Fri Mar 14 22:14:29 CET 2008

Hello,

I'm sending the updated patch to Michael's review.

[...]
>> typedef struct {
>>     int width;
>>     int height;
>>     enum PixelFormat pix_fmt;
> 
> Why do you duplicate these here?  They are already in AVCodecContext.

Added a pointer to AVCodecContext instead.

[...]
>> static void bswap_buf(uint8_t *newbuf, const uint8_t *oldbuf, int bufsize)
>> {
>>     int i;
>>     for(i = 0 ; i < (bufsize >> 2) ; i++)
>>         ((uint32_t*) newbuf)[i] = bswap_32(((const uint32_t*) oldbuf)[i]);
>> }
> 
> Use DSPContext.bswap_buf().

Done.

[...]
>> static int vlc_decode_block(MimicContext *ctx, DCTELEM *block, int num_coeffs)
>> {
>>     unsigned int pos;
>>
>>     memset(block, 0, 64 * sizeof(DCTELEM));
>>
>>     /* The DC-value is read in as is. */
>>     block[0] = get_bits(&ctx->gb, 8);
>>
>>     for(pos = 1; pos < num_coeffs; pos++) {
>>         uint32_t vlc, num_bits;
>>         int value;
>>
>>         vlc = get_vlc2(&ctx->gb, ctx->vlc1.table, ctx->vlc1.bits, 4);
>>         if(vlc == -1)
>>             return 0;
>>         if(vlc == 3) /* end-of-block code */
>>             return 1;
>>
>>         pos +=     magic_values[vlc][0];
>>         num_bits = magic_values[vlc][1];
>>
>>         value = get_bits(&ctx->gb, num_bits);
>>
>>         block[ctx->scantable.permutated[pos]] = ctx->vlcdec_lookup[num_bits][value];
>>     }
> 
> It would be nice if you could somehow avoid that memset().  Do you
> have any idea how many coefficients are typically coded?  Maybe it's
> few enough that it doesn't matter.

I'm not sure it's that easy, unless you elaborate on the idea... There 
are at most 28 coeffs on MSN Messenger's videos.

>>     return 1;
>> }
>>
>> static void dequant_block(MimicContext *ctx, DCTELEM *block, int is_chrom)
>> {
>>     int i, f = ctx->f[is_chrom];
> 
> Why don't you make 'f' an argument to this function instead?

Done.

>>     /* FFmpeg's IDCT behaves somewhat different from the original code, so
>>      * a factor of 4 was added to the input */
>>
>>     /* De-quantize. */
>>     block[0] <<= 3;
>>     block[1] <<= 4;
>>     block[8] <<= 4;
>>
>>     for(i = 2; i < 64; i++) {
>>         if(i == 8)
>>             continue;
>>
>>         /* TODO Use >> 10 instead of / 1001 */
>>         block[i] = (block[i] * f) / 1001;
>>     }
>> }
> 
> I doubt this works properly with permuted blocks.
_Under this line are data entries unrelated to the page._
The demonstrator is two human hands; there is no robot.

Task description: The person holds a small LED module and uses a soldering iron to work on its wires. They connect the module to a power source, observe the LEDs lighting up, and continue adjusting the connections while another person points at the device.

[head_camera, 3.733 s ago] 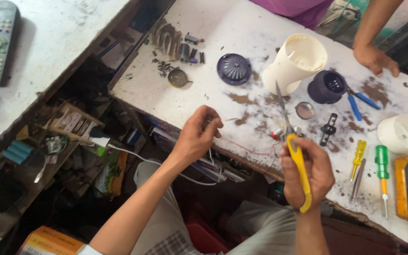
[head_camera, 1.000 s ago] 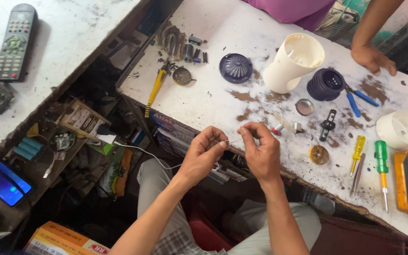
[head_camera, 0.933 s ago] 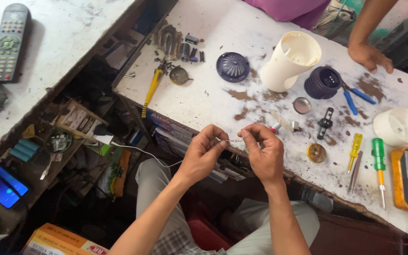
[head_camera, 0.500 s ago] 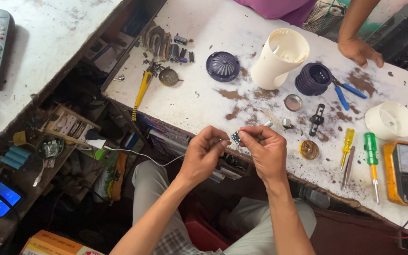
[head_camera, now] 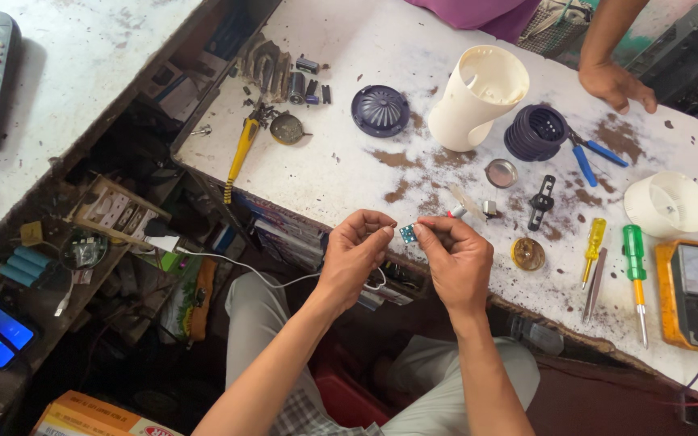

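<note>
Both hands have drawn closer together than a second ago, now meeting on a tiny blue-green square circuit board (head_camera: 407,233) at the near edge of the stained white workbench (head_camera: 349,161).
Left hand (head_camera: 355,257) and right hand (head_camera: 456,262) pinch it between fingertips (head_camera: 387,232); the appliance lies dismantled: cream plastic housing (head_camera: 478,98), dark ribbed cap (head_camera: 536,133), yellow-handled pliers (head_camera: 238,155) set aside, reassembly seemingly unstarted.

A tiny square circuit board (head_camera: 407,234) — teal-green, dotted with pale contacts — held up just off the workbench edge.
</note>
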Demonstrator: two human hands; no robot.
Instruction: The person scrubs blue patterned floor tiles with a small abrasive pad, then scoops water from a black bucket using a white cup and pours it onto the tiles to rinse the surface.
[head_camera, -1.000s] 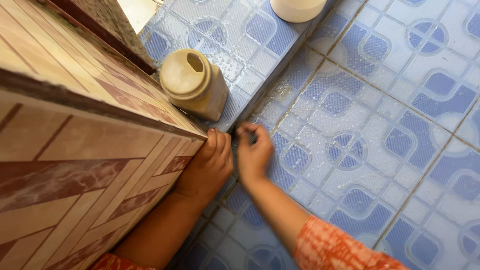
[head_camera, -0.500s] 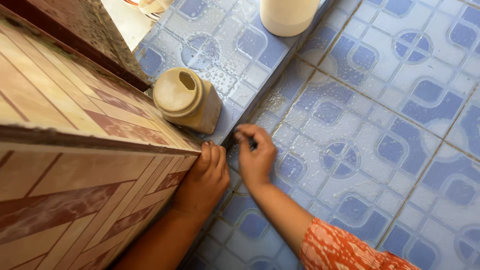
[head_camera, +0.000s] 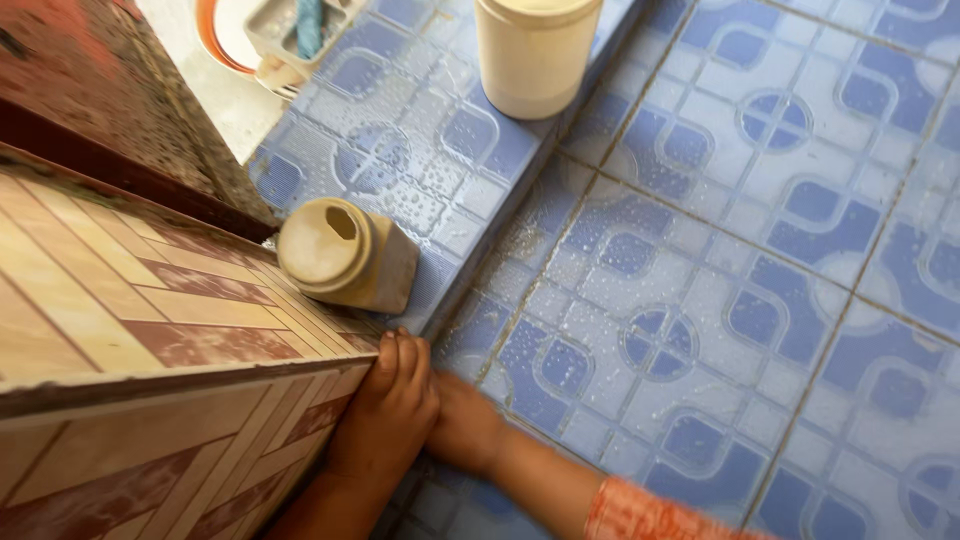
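Observation:
My left hand (head_camera: 390, 410) lies against the lower corner of a brown and cream tiled wall (head_camera: 150, 330), fingers together and curled onto its edge. My right hand (head_camera: 465, 432) is low on the wet blue patterned floor (head_camera: 700, 260), just right of the left hand and touching it. Its fingers are hidden behind the left hand. A beige jar (head_camera: 345, 255) with a hole in its lid lies on its side on the raised blue step (head_camera: 440, 140), a little above my left hand's fingertips.
A cream cylindrical container (head_camera: 535, 55) stands upright on the step at the top. At top left sit an orange-rimmed plate (head_camera: 215, 40) and a pale tray (head_camera: 290, 30) holding a blue item. A dark speckled stone slab (head_camera: 110, 110) tops the wall.
The view has shifted, so everything sits lower in the frame. My right hand has drawn back from the step's edge and tucked in behind my left hand, hiding its fingers.

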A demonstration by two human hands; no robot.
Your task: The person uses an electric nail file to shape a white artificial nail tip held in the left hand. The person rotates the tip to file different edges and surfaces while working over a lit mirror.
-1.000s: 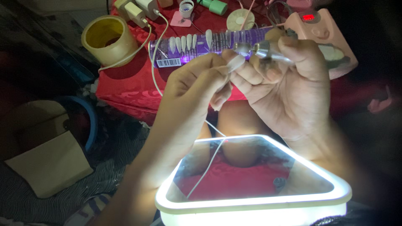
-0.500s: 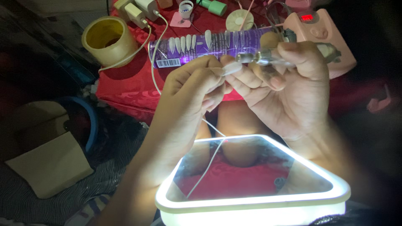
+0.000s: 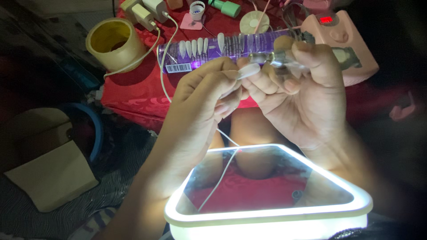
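Left hand pinches a nail tip, now raised toward 12 o'clock against the drill gripped in the right hand, so filing contact holds.

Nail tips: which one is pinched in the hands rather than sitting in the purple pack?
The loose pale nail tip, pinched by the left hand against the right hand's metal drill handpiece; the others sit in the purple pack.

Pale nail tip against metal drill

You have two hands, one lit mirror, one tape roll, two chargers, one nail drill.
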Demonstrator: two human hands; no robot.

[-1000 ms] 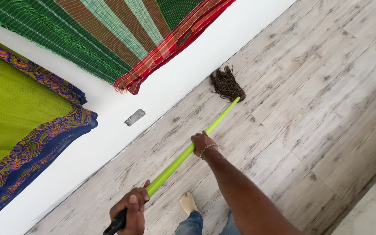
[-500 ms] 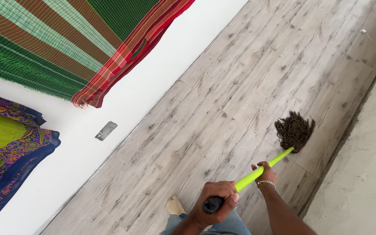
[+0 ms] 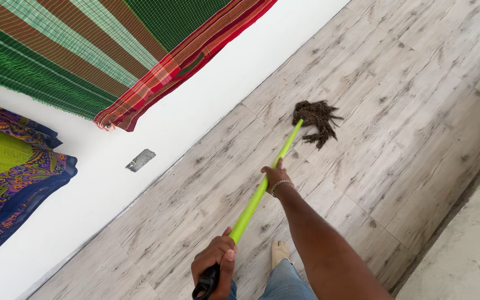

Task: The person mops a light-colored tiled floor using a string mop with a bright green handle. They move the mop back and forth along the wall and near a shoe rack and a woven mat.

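The mop (image 3: 262,191) lies aslant on the wood-look floor (image 3: 395,111), its dark head (image 3: 315,116) near the white wall (image 3: 218,94), with open boards toward the concrete edge (image 3: 468,250). Left hand (image 3: 215,261) fingers clamp the black grip; right hand (image 3: 276,176) wraps the green shaft.

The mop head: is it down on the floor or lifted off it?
Down, it seems. The mop head lies with strands splayed flat on the floor, no gap visible beneath.
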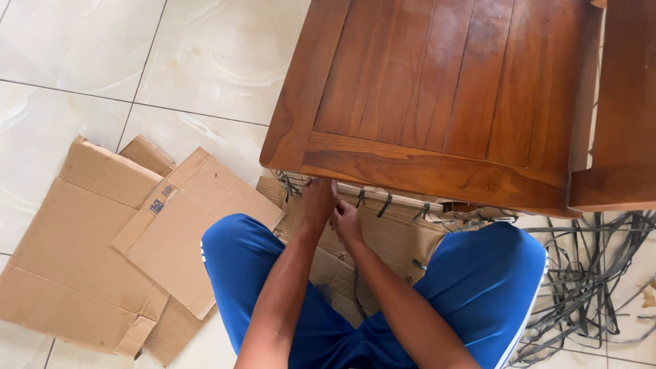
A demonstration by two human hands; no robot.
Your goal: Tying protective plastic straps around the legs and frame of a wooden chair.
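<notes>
I look down at a wooden chair seat (437,89) of reddish-brown slats. Under its front rail runs a pale strip (383,197) bound with dark straps. My left hand (317,200) reaches up to the left end of that strip, fingers closed at its edge. My right hand (346,220) sits right beside it, fingers pinched near the same spot; what exactly they hold is hidden. My knees in blue trousers (246,266) frame both forearms.
Flattened cardboard sheets (89,253) lie on the pale tiled floor (75,48) at the left and under my legs. A tangle of dark straps (594,273) lies on the floor at the right. Another wooden piece (625,102) stands at the right edge.
</notes>
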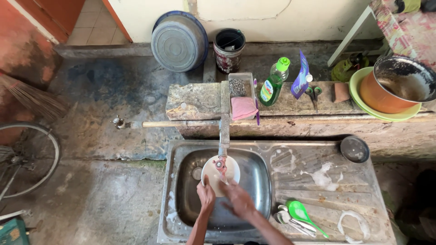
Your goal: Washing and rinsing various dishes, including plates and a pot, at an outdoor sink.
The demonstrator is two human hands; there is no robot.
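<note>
The left hand (206,196) and right hand (237,198) reach into the steel sink (261,181), both closed around a white plate (218,171) tilted under the tap (224,136); the left grips its lower edge, the right lies over its lower right rim, fingers curled. At four o'clock from the hands, a green ladle (299,212) lies with metal spoons (286,220) on the soapy draining board. At two o'clock a small dark lid (354,149) sits on the board's far corner. On the stone ledge at twelve o'clock stands a clear tray (240,86) holding steel wool and a pink sponge (243,108). Just right of it are a green dish-soap bottle (274,82) with a blue label, then a purple refill pouch (300,76), scissors (313,94), and at one to two o'clock an orange pot (395,86) in a green basin (363,106).
</note>
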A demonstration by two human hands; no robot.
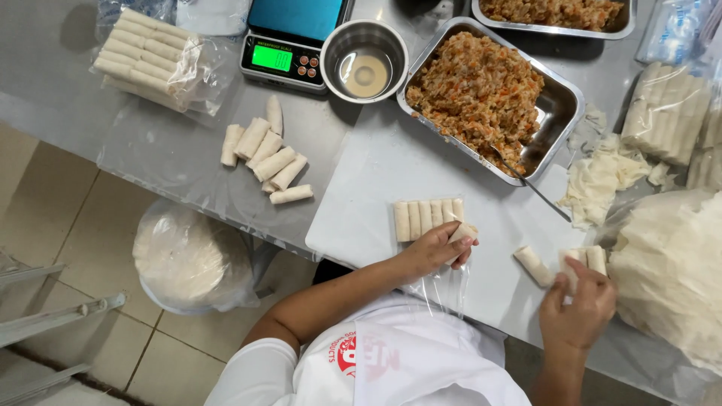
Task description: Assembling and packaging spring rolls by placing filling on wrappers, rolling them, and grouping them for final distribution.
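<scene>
**A:** Where's the roll you're packing?

**B:** Your left hand (pixel 436 248) has its grip closed around one spring roll (pixel 464 232), at the end of the row of rolls (pixel 429 218) in the clear bag (pixel 444 289) on the tabletop (pixel 376 173). Your right hand (pixel 577 304) pinches one of two rolls (pixel 587 259); a loose roll (pixel 532 265) lies just beside it.

**A:** How will they handle?

**B:** Light and soft, I'd judge, with a thin wrapper that dents or tears. Hold each across its middle, fingers spread, without squeezing the ends.
</scene>
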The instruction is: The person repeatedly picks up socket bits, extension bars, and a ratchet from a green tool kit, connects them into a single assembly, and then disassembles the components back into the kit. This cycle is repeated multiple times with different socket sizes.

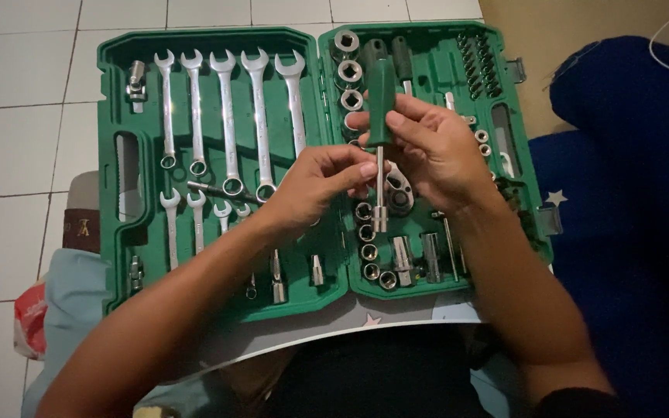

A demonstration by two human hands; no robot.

Fixed while moving dequant to deblock.

>> /*
>>  * decode_main
>>  *
>>  * Main decoding loop.
>>  */
>> static int decode(MimicContext *ctx, int quality, int num_coeffs, int is_pframe)
>> {
>>     int y, x, i, chrom_ch, offset;
>>     DECLARE_ALIGNED_16(DCTELEM, dct_block[64]);
>>     uint8_t *src, *dst, *p;
>>     uint8_t *base_src, *base_dst;
>>     uint32_t bit;
>>     int y_stride = ctx->picture.linesize[0];
>>     int crcb_stride = ctx->picture.linesize[1];
>>     int crcb_size = ctx->picture.linesize[1] * (ctx->height>>1);
>>
>>     /* Clear Cr and Cb planes. */
>>     memset(ctx->picture.data[1], 128, crcb_size);
>>     memset(ctx->picture.data[2], 128, crcb_size);
> 
> Why?

Removed. They always get written to anyways.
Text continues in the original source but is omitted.